Scott Wiener, sénateur d’État

« Female Trouble de John Waters, en 1986. Bien sûr, n’est-ce pas ? C’est écrit sur mon visage. »

Dirty Carol, animatrice et artiste de drag

« 2001, l’Odyssée de l’espace. Ils l’ont ramené à son format original. Et Frameline, film après film après film. »

Serge Gay Jr, artiste visuel

« Jungle de fruits rubis. »

Alex U. Inn, drag king

« Serial Mom, avec Peaches Christ. »

Vanilla Meringue, artiste de drag

« J’ai eu ma propre formation en matière de cinéma dans ce théâtre. J’ai vu beaucoup de chansons à chanter et The Birds, mais le numéro 1 qui me reste à l’esprit était Vertigo. Je n’oublierai jamais ça. »

Betty Sullivan, éditrice du San Francisco Bay Times

« Embrasser ma première gouine. Elle m’a rendu mon baiser, et je n’aimais pas son odeur de fumée, alors je ne l’ai plus jamais embrassée. »

Alex U. Inn

« Je fais définitivement Night of 1000 Showgirls avec Peaches Christ. Je dois jouer [“Showgirls” protagonist] Nomi [Malone]. »

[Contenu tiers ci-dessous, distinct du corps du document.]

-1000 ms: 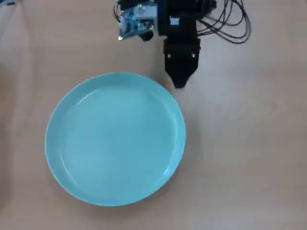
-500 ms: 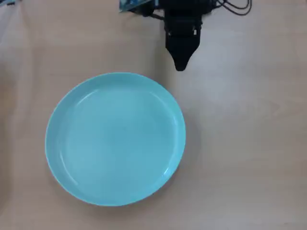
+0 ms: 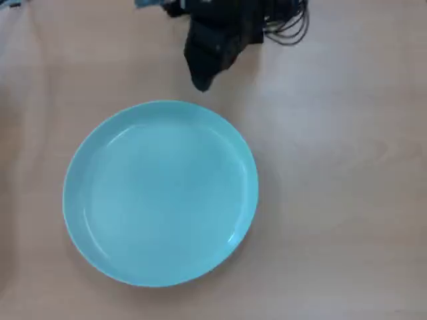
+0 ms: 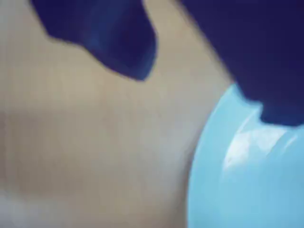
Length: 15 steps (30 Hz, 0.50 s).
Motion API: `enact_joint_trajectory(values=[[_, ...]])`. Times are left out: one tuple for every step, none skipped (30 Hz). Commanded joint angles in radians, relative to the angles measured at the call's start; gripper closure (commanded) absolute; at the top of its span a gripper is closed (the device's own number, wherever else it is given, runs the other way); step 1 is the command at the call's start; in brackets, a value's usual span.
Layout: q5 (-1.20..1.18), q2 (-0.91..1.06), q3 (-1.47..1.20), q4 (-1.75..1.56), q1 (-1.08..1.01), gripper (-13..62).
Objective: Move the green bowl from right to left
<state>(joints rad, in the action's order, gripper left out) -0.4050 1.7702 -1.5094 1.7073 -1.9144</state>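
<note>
Pale wooden desk point(image 3: 333, 200), otherwise bare. The green bowl point(image 3: 160, 193) lies flat just below my tool point(image 3: 200, 83), apart from it. My tool holds nothing, its jaws parted in the wrist view. I should straddle the near rim squarely. The blurred wrist view hides fingertip detail.

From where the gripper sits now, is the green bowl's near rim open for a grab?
Probably yes. The gripper hangs just beyond the green bowl, near its upper rim in the overhead view, with only bare table between them. Its jaws look parted in the wrist view.
</note>
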Motion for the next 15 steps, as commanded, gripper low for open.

Honey Mahogany, artiste de drag, ancien directeur du SF Office of Transgender Initiatives

« C’était mon premier emploi dans la ville lorsque j’ai emménagé ici en tant que jeune gay en 2005. Mon ami a eu la chance de travailler comme vendeur de billets au guichet. C’était mon rêve, mais j’étais trop bas sur le totem. »

Fred López

« Mon 45ème anniversaire est arrivé ici. Elvira, John Waters, Mink Stole et toutes mes idoles et enfants drag m’ont rôti pendant deux heures. »

Peaches Christ

« Puis-je être méchant ? Une fois, j’ai reçu une proposition indécente dans l’une des toilettes. Des choses… se sont produites. »

Kiki Krunch, artiste de drag

« Ma grand-mère a été ouvreuse ici de 1928 à 1933. J’ai grandi ici. Je n’ai pas de souvenir préféré car c’était mon théâtre de quartier. »

Sœur Tuti, Sœurs de la Perpétuelle Indulgence

La réouverture du Théâtre Castro marque un nouveau chapitre pour ce lieu emblématique, qui continue de jouer un rôle essentiel dans la vie culturelle et communautaire de San Francisco. Les funérailles d’Heklina, figure emblématique de la scène drag locale, témoignent de l’importance du théâtre comme lieu de mémoire et de célébration.